In other words, I separated responsibilities as "container images and the latest env are Cloud Build" and "infra configuration is Terraform." Terraform declares only "the shape of the execution platform" and doesn't get involved with the version of the app running on top. This means the frequently-changing app deployments no longer shake Terraform's state, and the main cause of drift structurally disappears (a form of applying SRP to infra operations).

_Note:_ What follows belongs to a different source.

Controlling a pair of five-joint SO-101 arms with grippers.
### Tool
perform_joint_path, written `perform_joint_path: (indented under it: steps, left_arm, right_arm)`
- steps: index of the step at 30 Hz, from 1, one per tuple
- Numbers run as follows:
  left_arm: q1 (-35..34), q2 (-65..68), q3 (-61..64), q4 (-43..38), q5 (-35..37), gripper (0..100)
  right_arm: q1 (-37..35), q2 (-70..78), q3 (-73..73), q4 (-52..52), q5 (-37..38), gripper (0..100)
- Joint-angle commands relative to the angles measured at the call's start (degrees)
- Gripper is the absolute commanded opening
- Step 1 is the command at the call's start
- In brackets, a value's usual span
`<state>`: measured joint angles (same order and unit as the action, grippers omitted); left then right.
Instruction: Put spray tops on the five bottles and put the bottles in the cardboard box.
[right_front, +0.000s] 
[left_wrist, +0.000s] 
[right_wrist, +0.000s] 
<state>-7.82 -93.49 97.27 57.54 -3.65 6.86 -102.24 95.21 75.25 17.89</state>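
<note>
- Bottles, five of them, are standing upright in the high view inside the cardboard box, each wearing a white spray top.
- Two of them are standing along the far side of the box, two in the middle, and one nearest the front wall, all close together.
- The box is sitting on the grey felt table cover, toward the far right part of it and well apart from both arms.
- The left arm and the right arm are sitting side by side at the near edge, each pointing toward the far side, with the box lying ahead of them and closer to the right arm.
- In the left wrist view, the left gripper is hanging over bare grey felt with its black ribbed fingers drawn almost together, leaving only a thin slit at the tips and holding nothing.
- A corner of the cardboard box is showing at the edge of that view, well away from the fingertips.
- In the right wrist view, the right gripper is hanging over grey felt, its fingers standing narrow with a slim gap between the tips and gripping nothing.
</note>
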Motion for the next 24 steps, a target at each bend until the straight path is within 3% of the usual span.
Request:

# Terraform は「実行基盤の形」を宣言する。動くイメージのタグは Terraform の管理外。
resource "google_cloud_run_v2_service" "api" {
  name     = "content-api"
  location = var.region

  template {
    containers {
      # ❌ ここに :v1.2.3 のような可変タグを直書きすると、
      #    デプロイのたびに Terraform が diff を検知してドリフト源になる
      image = var.container_image  # 値の供給はデリバリ側に委ね、ライフサイクルを切る
    }
  }

  lifecycle {
    # アプリのデリバリ系が更新する属性を Terraform の管理対象から外す
    ignore_changes = [template[0].containers[0].image]
  }
}

Declaring "the attributes Terraform won't touch" with lifecycle { ignore_changes } is a practice that guarantees separation of concerns at the code level. Without this, every time Cloud Build updates the image, Terraform tries to "put it back" and a diff appears forever.

5.2 Pin module versions (reproducibility)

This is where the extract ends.